Redundância? Gralha? Ignorância? Se calhar não é nada disto! A reflexão prende-se com o título do escrito, obviamente.
E a vontade de eleger tal epígrafe resultou, assim em termos de causa próxima, da leitura do livro, ou melhor do folhear do livro "Educação para a cidadania" e da leitura do seu prefácio. Neste, Jorge Sampaio, a dada altura afirma:
" Época paradoxal e contraditória a nossa. É a época da comunicação universal e instantânea e, no entanto, um dos seus maiores flagelos é o da solidão povoada, do isolamento, do silêncio e da incompreensão que atinge indivíduos e grupos: etários, sociais, geográficos, étnicos. É a época da informação permanente e, contudo, é, tantas vezes, a do desconhecimento mútuo, da superficialidade nas relações humanas, da falta de responsabilidade social. É uma época de globalização e, todavia, de distância indiferente perante catástrofes, dramas, crimes, guerras, genocídios."

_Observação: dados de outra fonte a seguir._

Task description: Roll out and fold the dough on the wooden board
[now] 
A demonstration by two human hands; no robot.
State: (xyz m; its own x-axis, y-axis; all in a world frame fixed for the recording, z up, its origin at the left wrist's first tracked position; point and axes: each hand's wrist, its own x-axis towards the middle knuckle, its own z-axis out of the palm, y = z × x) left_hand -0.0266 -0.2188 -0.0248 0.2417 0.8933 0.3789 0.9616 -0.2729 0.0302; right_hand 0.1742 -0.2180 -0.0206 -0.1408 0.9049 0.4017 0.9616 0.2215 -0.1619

Há como que um desafio à gestão das contradições, ou seja, à consciencialização de que elas existem e, de que, se bem exploradas, poderão dar origem a material de correcção de traçados, de vias, enfim, de mudança. E, educar (até instruir) não será essencialmente ensinar/aprender a viver em processos de mudança?
Então, como a cidadania será uma responsabilidade, direitos e deveres, perante cada um e o(s) outro(s) segundo princípios e valores, imutáveis na essência mas imperativamente enquadrados nas percepções das diversas realidades, educar para a cidadania é educar para a educação. Que a esta aparente linearidade se não atribua um sentido redutor. Que a esta observação, porventura controversa, se reconheça o papel primordial da Educação em tudo o que alarga e condiciona o palpitar do mundo.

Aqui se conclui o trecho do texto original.